Step 3 ', catalyst is passed through into reactor；By step 2 ' obtained slurry is coated on nuclear structure particle table described in step 1 Face, pelletizing in the reactor afterwards, catalyst will make it that phenolic monomers are hydrolyzed with aldehyde monomers, form porous polymer network bag Coat structure, afterwards；

Step 4, its surface encasement structured forerunner obtained in step 3, is carbonized afterwards, obtains finished product silicon-carbon cathode material Material.

8. a kind of preparation method of the silicon-carbon cathode material described in claim 7, it is characterised in that foaming agent bag described in step 2 Include as organic foaming agent or/and inorganic foaming agent；Step 2 ' described in catalyst be acid solution or aqueous slkali.

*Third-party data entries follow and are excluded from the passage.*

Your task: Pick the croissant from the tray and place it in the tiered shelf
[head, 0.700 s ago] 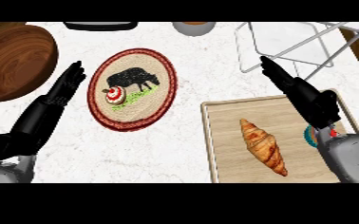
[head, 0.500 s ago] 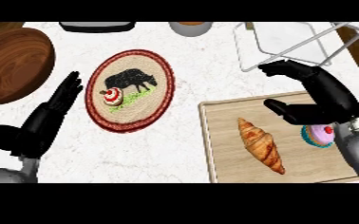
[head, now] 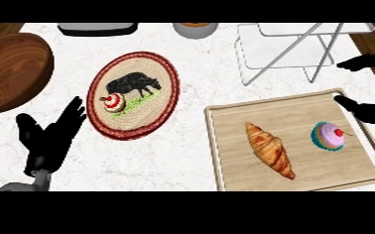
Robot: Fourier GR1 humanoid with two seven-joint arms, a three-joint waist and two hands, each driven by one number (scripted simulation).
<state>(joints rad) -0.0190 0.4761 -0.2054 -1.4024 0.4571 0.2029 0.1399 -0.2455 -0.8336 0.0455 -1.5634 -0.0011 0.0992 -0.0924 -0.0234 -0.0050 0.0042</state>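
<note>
A golden croissant (head: 271,149) lies slantwise on the wooden tray (head: 280,104) at the lower right. The tiered shelf (head: 291,50), a white wire frame with clear levels, stands behind the tray at the upper right. Only black fingertips of my right hand (head: 357,107) show at the right edge, spread apart over the tray's far right corner, well right of the croissant and holding nothing. My left hand (head: 48,138) rests open at the lower left, fingers up, far from the tray.
A pink cupcake (head: 329,135) sits on the tray right of the croissant. A round woven mat (head: 135,94) carries a small red-and-white item (head: 113,101). A brown wooden round (head: 20,69) lies at the left edge. A dark dish (head: 97,28) and a bowl (head: 195,29) stand at the back.
My right hand has drawn back to the right, off the tray's middle and mostly out of view. The left hand has sunk lower. The croissant has not moved.
</note>
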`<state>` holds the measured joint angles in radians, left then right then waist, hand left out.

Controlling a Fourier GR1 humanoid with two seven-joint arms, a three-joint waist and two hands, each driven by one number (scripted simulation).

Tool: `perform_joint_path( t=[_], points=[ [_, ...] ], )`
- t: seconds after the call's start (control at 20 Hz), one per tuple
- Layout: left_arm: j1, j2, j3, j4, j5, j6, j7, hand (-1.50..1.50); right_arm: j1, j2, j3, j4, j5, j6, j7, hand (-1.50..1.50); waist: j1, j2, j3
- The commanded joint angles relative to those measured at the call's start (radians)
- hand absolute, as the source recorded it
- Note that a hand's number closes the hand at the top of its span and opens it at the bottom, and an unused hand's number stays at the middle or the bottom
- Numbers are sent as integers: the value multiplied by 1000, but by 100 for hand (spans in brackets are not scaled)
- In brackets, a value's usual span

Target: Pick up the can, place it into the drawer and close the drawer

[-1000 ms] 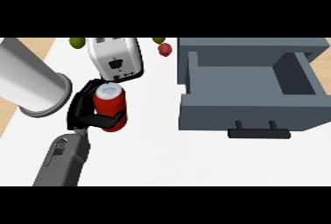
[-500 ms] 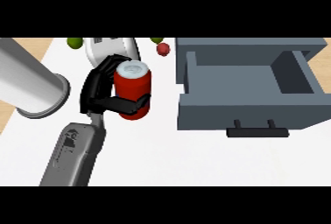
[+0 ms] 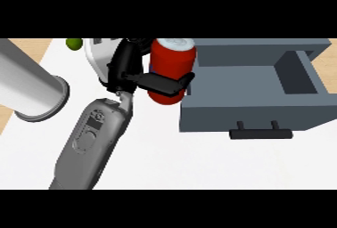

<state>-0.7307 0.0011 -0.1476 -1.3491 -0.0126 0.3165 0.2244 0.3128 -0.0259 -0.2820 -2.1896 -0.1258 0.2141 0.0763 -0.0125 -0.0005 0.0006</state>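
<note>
The red can with a silver top is held up off the white counter, leaning slightly. My right hand is shut on it, fingers behind its left side and the thumb across its front. The can hangs at the left wall of the open grey drawer, overlapping that wall's edge. The drawer's inside shows nothing in it, and its black handle faces me. My left hand does not show.
A thick pale grey cylinder slants in at the left edge. Behind my hand stands a white appliance, with a green fruit beside it. Bare white counter lies in front of the drawer.
My right hand has lifted the can off the counter and carried it up and to the right, from beside the cylinder to the drawer's left wall.
</note>
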Motion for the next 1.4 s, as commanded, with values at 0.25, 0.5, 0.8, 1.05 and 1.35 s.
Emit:
perform_joint_path(
  t=[0.25,0.5,0.8,1.05,1.35],
  points=[
    [-305,-1,4,167,30,94,104,150,-23,25,87,-17,68,-66,32,-150,0,1,0],
    [-493,-1,-62,375,106,198,70,150,-36,7,43,-41,29,-25,74,-150,-22,5,0],
    [-575,-1,-42,572,175,176,-39,150,-82,15,51,-4,57,-41,61,-150,-18,9,0],
    [-705,-1,-70,680,226,204,-15,150,-46,-22,-19,-4,-13,1,48,-150,-31,7,1],
    [-728,-1,-150,813,298,240,-121,150,-80,-25,-3,35,-4,16,21,-150,-55,15,2]
  ],
)
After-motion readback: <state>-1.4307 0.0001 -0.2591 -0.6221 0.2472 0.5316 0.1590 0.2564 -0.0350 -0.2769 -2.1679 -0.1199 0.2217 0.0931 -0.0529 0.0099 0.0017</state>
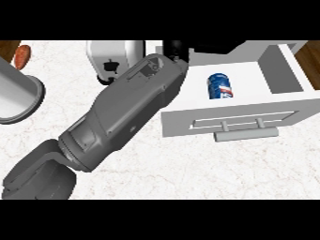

9. the preparation method of the silicon-carbon cathode material described in a kind of claim 8, it is characterised in that the organic foaming agent includes At least one in azo-compound, sulfonyl hydrazines compound, nitroso compound；The inorganic foaming agent include carbonate, At least one in waterglass, carborundum, ammonium salt.

10. the preparation method of the silicon-carbon cathode material described in a kind of claim 7, it is characterised in that nuclear structure is described in step 1 Primary particle structure or second particle structure；Conductive component presoma described in step 2 includes conventional conductive agent, high molecular polymerization At least one in thing, high polymer monomer, organic carbon source；Step 2 ' the conductive component presoma include conventional conductive agent, height At least one in Molecularly Imprinted Polymer, high polymer monomer, organic carbon source.